Verbesina centroboyacana is a species of shrub in the family Asteraceae endemic to Colombia.

==Description==
Shrub that reaches 8 ft (2.5 m) in height. The leaves are alternate, coriaceous, ovate to ovate-lanceolate, glabrous on the upper surface and lower side; the apex is acute, the base is attenuated, forming a pseudopeciolus; Revolute margin, dentated only in upper two-thirds; pinnate venation. Inflorescences in corymbs or panicles, the pedicels are villous. Uniseriate bell-shaped involucre; the involucral bracts are linear-oblong, widened at the base and acute at the apex, glabrous or with sericeous indumentum towards the base.
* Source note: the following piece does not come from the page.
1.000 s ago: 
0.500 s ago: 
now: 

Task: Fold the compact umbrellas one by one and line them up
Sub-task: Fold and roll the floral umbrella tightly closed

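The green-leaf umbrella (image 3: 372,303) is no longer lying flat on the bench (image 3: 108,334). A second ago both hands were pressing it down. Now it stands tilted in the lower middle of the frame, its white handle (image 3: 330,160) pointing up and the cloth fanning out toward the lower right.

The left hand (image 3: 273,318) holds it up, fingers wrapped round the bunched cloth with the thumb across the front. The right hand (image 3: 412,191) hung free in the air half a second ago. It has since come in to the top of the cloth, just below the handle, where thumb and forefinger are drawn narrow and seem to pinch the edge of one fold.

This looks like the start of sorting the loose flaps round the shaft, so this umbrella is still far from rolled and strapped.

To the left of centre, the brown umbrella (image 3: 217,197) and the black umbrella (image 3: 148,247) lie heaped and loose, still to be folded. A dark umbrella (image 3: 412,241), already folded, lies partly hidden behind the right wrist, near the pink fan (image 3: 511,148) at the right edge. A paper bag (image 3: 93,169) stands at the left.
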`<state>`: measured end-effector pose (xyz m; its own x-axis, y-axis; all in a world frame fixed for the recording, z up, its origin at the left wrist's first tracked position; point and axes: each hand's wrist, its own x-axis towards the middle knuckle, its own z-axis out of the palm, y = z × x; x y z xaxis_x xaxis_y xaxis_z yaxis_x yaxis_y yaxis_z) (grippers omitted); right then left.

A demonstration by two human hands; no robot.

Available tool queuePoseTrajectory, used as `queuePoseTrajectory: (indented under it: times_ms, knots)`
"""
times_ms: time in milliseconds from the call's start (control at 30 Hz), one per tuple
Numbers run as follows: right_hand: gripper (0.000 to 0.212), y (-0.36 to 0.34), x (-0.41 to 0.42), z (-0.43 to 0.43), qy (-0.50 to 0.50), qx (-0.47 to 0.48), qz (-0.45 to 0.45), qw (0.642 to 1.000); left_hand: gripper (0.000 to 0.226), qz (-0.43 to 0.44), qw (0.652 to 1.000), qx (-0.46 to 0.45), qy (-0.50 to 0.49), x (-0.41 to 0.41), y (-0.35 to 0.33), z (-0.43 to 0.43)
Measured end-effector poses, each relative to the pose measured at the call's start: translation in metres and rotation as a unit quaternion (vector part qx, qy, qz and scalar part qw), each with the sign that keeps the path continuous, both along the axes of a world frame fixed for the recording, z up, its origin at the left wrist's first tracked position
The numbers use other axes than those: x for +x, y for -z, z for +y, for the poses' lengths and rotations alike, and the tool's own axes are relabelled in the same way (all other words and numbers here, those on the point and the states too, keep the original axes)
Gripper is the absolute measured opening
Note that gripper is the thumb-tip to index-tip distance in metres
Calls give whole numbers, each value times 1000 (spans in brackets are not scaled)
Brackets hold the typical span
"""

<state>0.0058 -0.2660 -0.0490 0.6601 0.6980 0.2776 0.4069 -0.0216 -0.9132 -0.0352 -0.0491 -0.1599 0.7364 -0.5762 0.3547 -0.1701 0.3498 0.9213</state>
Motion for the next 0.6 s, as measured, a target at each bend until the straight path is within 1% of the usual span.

Convex receptacle; the paleas are oblong, folded, acute, glabrous, dark and with translucent spots, slightly ciliated on the margin. The flowers are white, with 5-10 female ray florets, ligulate, with a pubescent tube, the ligule is elliptical and tridentate, the style is bifid and glabrous, the ovary is triquetral, uniaristate and without a fin; with about 20 disk florets, hermaphroditic, with hairy tubulous corolla, slightly pentadentate, the teeth are oblong; anthers blackish with a mutic base. Obovate compressed achenes 4 mm in length, the external ones are thicker, hairy and with a poorly developed fin; the internal ones with scant indumentum, and a clear and ciliated fin; pappus formed by two ciliated edges.

==Distribution==
It is endemic to Colombia and is distributed along the Eastern Cordillera in the departments of Boyacá and Cundinamarca. It can be found between 1990 and 3120 meters above sea level.